Computational Neurobiology Laboratory, Salk Institute for Biological Studies, La Jolla, CA 92037;
Neurosciences Graduate Program, University of California San Diego, La Jolla, CA 92093.
Proc Natl Acad Sci U S A. 2020 Nov 24;117(47):29872-29882. doi: 10.1073/pnas.2009591117. Epub 2020 Nov 5.
The prefrontal cortex encodes and stores numerous, often disparate, schemas and flexibly switches between them. Recent research on artificial neural networks trained by reinforcement learning has made it possible to model fundamental processes underlying schema encoding and storage. Yet how the brain is able to create new schemas while preserving and utilizing old schemas remains unclear. Here we propose a simple neural network framework that incorporates hierarchical gating to model the prefrontal cortex's ability to flexibly encode and use multiple disparate schemas. We show how gating naturally leads to transfer learning and robust memory savings. We then show how neuropsychological impairments observed in patients with prefrontal damage are mimicked by lesions of our network. Our architecture, which we call DynaMoE, provides a fundamental framework for how the prefrontal cortex may handle the abundance of schemas necessary to navigate the real world.
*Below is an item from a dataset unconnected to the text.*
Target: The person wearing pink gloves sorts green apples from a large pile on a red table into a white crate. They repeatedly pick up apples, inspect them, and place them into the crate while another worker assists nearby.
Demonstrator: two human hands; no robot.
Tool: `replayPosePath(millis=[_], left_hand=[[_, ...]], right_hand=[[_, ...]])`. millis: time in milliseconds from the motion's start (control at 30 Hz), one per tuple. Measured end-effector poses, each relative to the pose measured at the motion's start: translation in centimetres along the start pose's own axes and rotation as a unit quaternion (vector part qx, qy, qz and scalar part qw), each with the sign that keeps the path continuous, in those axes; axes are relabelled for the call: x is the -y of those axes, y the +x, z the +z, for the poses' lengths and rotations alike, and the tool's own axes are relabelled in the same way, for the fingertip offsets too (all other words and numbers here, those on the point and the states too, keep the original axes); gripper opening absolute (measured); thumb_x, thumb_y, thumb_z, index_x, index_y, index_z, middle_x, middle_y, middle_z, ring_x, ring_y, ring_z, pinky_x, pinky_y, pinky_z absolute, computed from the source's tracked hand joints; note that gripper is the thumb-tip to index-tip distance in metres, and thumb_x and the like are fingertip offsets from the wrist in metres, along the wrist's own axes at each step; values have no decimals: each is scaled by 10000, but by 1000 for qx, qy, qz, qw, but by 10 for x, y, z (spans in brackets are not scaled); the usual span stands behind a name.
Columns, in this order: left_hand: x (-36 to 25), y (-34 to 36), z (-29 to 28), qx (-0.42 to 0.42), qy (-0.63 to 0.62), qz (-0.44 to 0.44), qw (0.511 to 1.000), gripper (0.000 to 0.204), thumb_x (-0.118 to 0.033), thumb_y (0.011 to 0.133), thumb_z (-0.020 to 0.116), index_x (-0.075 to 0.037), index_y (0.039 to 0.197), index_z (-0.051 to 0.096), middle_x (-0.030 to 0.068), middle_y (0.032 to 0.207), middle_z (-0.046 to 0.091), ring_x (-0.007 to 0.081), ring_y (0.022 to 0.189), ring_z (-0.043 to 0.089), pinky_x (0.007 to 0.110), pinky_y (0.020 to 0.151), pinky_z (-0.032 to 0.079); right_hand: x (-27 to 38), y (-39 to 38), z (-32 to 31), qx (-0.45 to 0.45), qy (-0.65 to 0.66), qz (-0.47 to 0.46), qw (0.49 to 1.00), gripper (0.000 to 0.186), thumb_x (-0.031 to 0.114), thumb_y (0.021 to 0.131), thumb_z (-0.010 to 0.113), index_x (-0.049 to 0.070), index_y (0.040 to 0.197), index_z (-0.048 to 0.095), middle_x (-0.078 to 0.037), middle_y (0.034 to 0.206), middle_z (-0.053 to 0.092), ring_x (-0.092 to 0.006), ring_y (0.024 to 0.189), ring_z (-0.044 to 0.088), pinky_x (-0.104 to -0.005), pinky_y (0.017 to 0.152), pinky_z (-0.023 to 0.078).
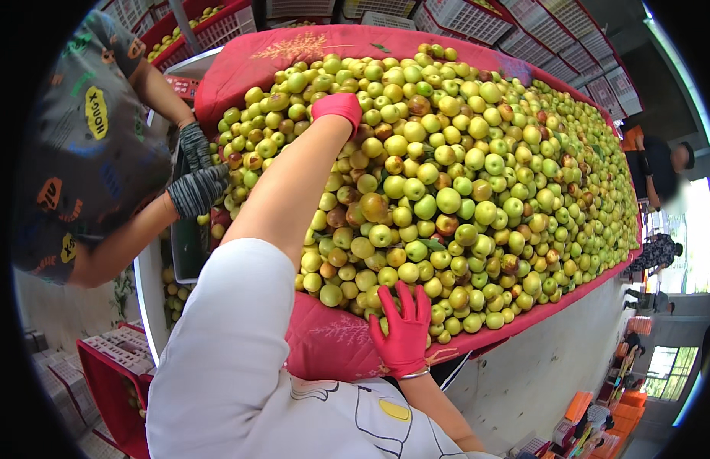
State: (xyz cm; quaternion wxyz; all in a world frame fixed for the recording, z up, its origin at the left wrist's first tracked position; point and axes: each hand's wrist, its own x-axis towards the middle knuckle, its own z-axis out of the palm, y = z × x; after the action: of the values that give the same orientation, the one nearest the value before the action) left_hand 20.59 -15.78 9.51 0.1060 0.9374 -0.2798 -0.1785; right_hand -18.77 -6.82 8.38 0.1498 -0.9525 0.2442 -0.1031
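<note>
A large heap of yellow-green jujubes point(469, 187), some with reddish-brown patches, lies on a red patterned quilted cloth point(332, 336). My left hand point(338, 112), in a pink-red glove, reaches across to the far part of the heap. Its fingers point down among the fruit and are hidden, so what they hold does not show. Nearer to me, my right hand point(404, 325), gloved alike, rests open at the heap's near edge. Its fingers are spread and touch the outer jujubes, with no fruit in its grip. A bracelet circles the right wrist.
At the left, a co-worker's hands in grey striped gloves point(198, 191) are by the heap's end, over a dark tray point(188, 249). Stacked crates point(477, 19) line the far side. A red crate point(114, 382) stands lower left. Other people point(657, 256) are at the right.
</note>
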Motion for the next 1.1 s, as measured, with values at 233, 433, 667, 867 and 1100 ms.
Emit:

前额叶皮层对大量、通常是不同的模式进行编码和存储,并在它们之间灵活切换。最近,通过强化学习训练的人工神经网络的研究使得对模式编码和存储的基本过程进行建模成为可能。然而,大脑如何在保留和利用旧模式的同时创建新的模式仍然不清楚。在这里,我们提出了一个简单的神经网络框架,该框架结合了分层门控来模拟前额叶皮层灵活编码和使用多个不同模式的能力。我们展示了门控如何自然导致迁移学习和强大的记忆节省。然后,我们展示了我们的网络损伤如何模拟前额叶损伤患者中观察到的神经心理学损伤。我们的架构,我们称之为 DynaMoE,为前额叶皮层如何处理在现实世界中导航所需的大量模式提供了一个基本框架。